Ein ungesicherter Sprung in die Tiefe aus zwölf Metern Höhe, Zähne fletschende Raubtiere und Clownerie, die von Herzen kommt: Der Premieren-Besuch im Zirkus Charles Knie brachte zweieinhalb Stunden Spaß und Spannung. Das Unternehmen gastiert bis Sonntag im Messepark.
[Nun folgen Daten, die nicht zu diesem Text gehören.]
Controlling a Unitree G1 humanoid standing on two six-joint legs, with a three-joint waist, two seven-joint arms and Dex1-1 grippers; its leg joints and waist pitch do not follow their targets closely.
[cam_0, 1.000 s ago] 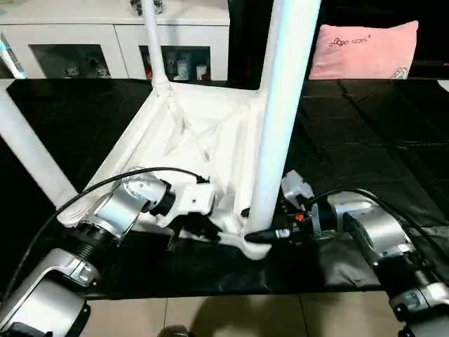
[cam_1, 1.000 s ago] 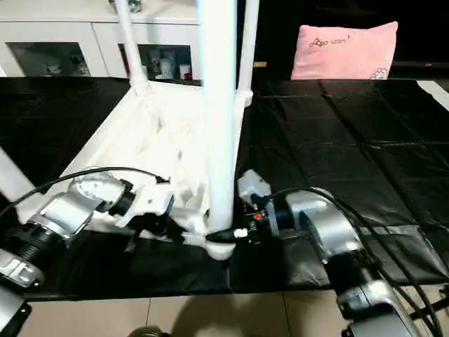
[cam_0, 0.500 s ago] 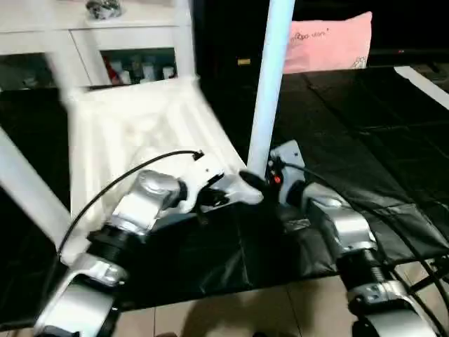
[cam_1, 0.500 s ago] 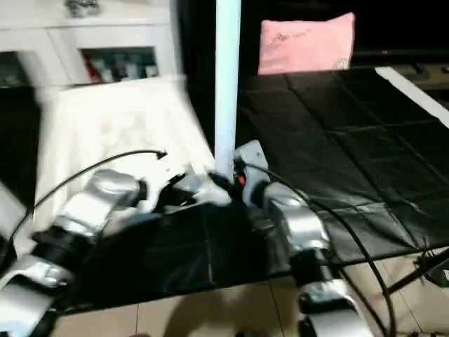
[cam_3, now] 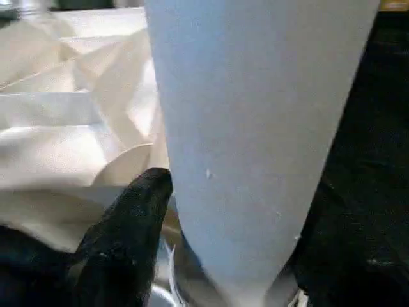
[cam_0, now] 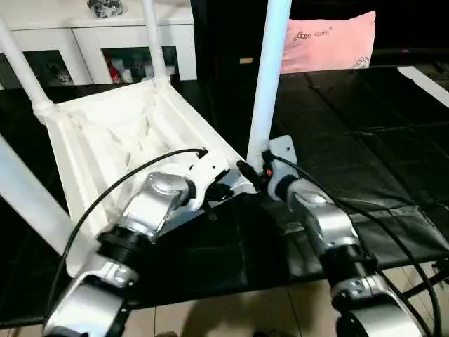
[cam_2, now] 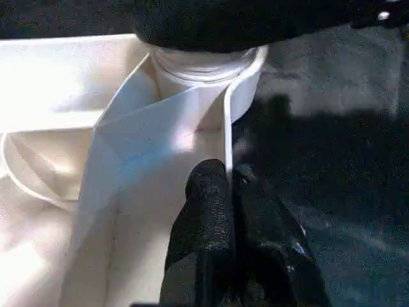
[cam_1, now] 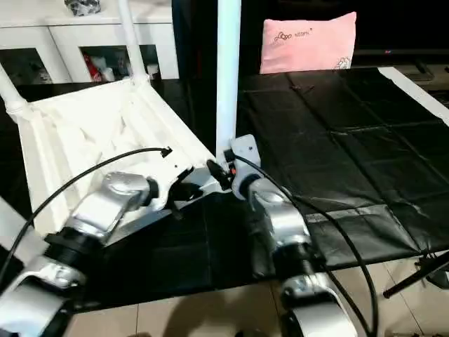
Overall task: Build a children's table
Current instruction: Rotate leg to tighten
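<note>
Nearest you, the L hand is pinched shut on the thin rim wall of the white panel, just beside the near-right corner socket. That's your anchor, so don't loosen it. The R hand is at the foot of the near-right leg, right where the leg meets that socket. You can't tell from here whether it's clamped on the leg or loose around it, so check before you push.

The kids' table lies upside down on the black tabletop, ribbed side up and turned at an angle to you. The leg stands roughly upright in the socket and looks close to seated, though the joint itself is hidden behind the hands.

To finish this leg well:
- Grip low on the leg and push straight down along its axis. A sideways push will prob. cock it in the socket or slide the whole panel on the slick black cover.
- Let the L hand resist, w/ no lifting or twisting of the rim. The wall is thin and will likely flex.
- If it binds, try a small twist, not more force.
- Watch the tall end. It's long, so a small tilt at the base swings wide up top.

The near-left leg and the two far legs stand in their corners. Beyond them are the cabinet and the pink pillow, well apart from the work.
</note>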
Trier. Einen Pudel, der sich tot stellen und später "Halt die Schnauze" sprechen kann, hat nicht jeder Zirkus aufzuweisen. Die Nummern mit dem putzigen Hund sind nur eine von vielen Auftritten, die das zweieinhalbstündige Programm ausgesprochen kurzweilig machen. Zirkus Knie wurde vor elf Jahren gegründet, berichtet die Zirkus-Sprecherin und Artistin Maria Varfi. Mit dem "klassischen Zirkus, wie er früher war", habe sich der heutige Inhaber, Sascha Melnjak, einen Kindheitstraum erfüllt. Genau dieses Kriterium trifft Circus Knie mit seinem Programm. Hervorragend dressierte Pferde wechseln sich ab mit Ring- und Keulen-Artistik.Gewagte Luftakrobatik

Spannend die gewagte Luftakrobatik mit dem Schwungseil in luftigen acht Metern Höhe von Elaine Courtney unter der Zirkuskuppel - ungesichert, versteht sich. Es folgt die Tierdressur: Lamas, Zebras, Kamele und ein Känguruh machen die Runde und werden von großen Kinderaugen bestaunt. Charmant der Jongleur Anthony, der wie seine Artistenkollegen mit ansteckender Begeisterung auftritt. Ebenfalls erste Sahne die Raubtiernummer. Der englische Dompteur Alexander Lacey wird von Fachleuten zu einem der besten Tierlehrer der Welt gezählt. Mit dem 350 Kilogramm schweren Löwenmann Massai, drei Löwinnen, einem sibirischen und drei bengalischen Tigern zeigt Lacey spannende Tierdressur, für die er buchstäblich seinen Kopf hinhält - nämlich in das gewaltige Maul von Massai. Die Dressur wurde vor vier Jahren beim Zirkusfestival in Monte Carlo mit dem Silbernen Clown ausgezeichnet. Nach der Elefantendressur und dem Bauchredner toppt Anthony Wandruschka die Darbietungen. Der Gewinner fast aller bekannten Zirkus-Festivals und Star des größten Zirkus der Welt, des amerikanischen "Ringling Bros. & Barnum and Baily", tourt diese Tournee mit dem Zirkus Charles Knie durch Deutschland. Aus zwölf Metern Höhe springt er in die Tiefe - ohne Netz und doppelten Boden. "Man kann nicht mehr hinsehen", raunt die Sitznachbarin leicht blässlich. Dass anschließend mit feuchten Händen viel Applaus gespendet wird, hängt jedenfalls nicht nur mit den sommerlichen Temperaturen zusammen. Tellerwerfer und eine Show mit Seelöwen runden das Programm ab, das mehr als nur familientauglich ist.Vorstellungen täglich 15.30 Uhr und 19.30 Uhr; am Sonntag 11 Uhr und 15.30 Uhr. Die Tiergehege mit mehr als 80 Tieren sind täglich von 10 bis 13 Uhr geöffnet, Eintritt: drei Euro.